___ Available data ___
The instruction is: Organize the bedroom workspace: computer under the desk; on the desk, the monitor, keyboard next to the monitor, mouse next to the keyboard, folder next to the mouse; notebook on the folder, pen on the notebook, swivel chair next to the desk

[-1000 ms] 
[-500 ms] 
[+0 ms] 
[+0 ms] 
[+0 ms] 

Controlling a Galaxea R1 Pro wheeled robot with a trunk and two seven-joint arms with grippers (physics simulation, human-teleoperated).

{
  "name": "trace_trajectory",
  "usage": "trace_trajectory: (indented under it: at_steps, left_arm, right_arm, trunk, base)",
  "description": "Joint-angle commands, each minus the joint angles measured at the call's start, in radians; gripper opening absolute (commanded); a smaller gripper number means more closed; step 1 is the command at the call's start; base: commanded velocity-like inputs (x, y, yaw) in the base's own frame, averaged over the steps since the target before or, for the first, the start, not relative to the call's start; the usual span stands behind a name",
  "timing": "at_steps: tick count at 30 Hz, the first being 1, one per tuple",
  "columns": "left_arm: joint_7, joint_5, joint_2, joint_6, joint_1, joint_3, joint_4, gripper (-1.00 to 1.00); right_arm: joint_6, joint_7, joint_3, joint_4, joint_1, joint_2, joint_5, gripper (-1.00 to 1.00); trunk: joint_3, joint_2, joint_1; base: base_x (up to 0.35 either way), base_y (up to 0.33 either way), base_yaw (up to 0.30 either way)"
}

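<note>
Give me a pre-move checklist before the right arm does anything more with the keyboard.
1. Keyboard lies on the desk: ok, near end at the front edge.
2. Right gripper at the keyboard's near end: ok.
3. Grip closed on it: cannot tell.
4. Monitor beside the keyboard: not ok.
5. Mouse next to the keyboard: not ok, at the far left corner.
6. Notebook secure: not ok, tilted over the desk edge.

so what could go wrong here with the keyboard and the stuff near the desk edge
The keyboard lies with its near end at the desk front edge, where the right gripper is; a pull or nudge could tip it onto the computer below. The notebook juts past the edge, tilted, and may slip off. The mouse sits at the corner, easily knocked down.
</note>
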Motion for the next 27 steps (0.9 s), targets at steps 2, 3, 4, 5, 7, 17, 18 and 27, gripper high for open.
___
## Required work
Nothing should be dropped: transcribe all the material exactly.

## Response area
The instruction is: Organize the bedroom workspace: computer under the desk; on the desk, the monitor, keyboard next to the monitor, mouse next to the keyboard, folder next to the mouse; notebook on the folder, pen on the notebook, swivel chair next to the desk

[-1000 ms] 
[-500 ms] 
[+0 ms] 
[+0 ms] 
[+0 ms] 

Controlling a Galaxea R1 Pro wheeled robot with a trunk and two seven-joint arms with grippers (physics simulation, human-teleoperated).

{
  "name": "trace_trajectory",
  "usage": "trace_trajectory: (indented under it: at_steps, left_arm, right_arm, trunk, base)",
  "description": "Joint-angle commands, each minus the joint angles measured at the call's start, in radians; gripper opening absolute (commanded); a smaller gripper number means more closed; step 1 is the command at the call's start; base: commanded velocity-like inputs (x, y, yaw) in the base's own frame, averaged over the steps since the target before or, for the first, the start, not relative to the call's start; the usual span stands behind a name",
  "timing": "at_steps: tick count at 30 Hz, the first being 1, one per tuple",
  "columns": "left_arm: joint_7, joint_5, joint_2, joint_6, joint_1, joint_3, joint_4, gripper (-1.00 to 1.00); right_arm: joint_6, joint_7, joint_3, joint_4, joint_1, joint_2, joint_5, gripper (-1.00 to 1.00); trunk: joint_3, joint_2, joint_1; base: base_x (up to 0.35 either way), base_y (up to 0.33 either way), base_yaw (up to 0.30 either way)"
}

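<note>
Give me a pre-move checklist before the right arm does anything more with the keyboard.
1. Keyboard lies on the desk: ok, near end at the front edge.
2. Right gripper at the keyboard's near end: ok.
3. Grip closed on it: cannot tell.
4. Monitor beside the keyboard: not ok.
5. Mouse next to the keyboard: not ok, at the far left corner.
6. Notebook secure: not ok, tilted over the desk edge.

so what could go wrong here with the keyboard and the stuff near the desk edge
The keyboard lies with its near end at the desk front edge, where the right gripper is; a pull or nudge could tip it onto the computer below. The notebook juts past the edge, tilted, and may slip off. The mouse sits at the corner, easily knocked down.
</note>
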Motion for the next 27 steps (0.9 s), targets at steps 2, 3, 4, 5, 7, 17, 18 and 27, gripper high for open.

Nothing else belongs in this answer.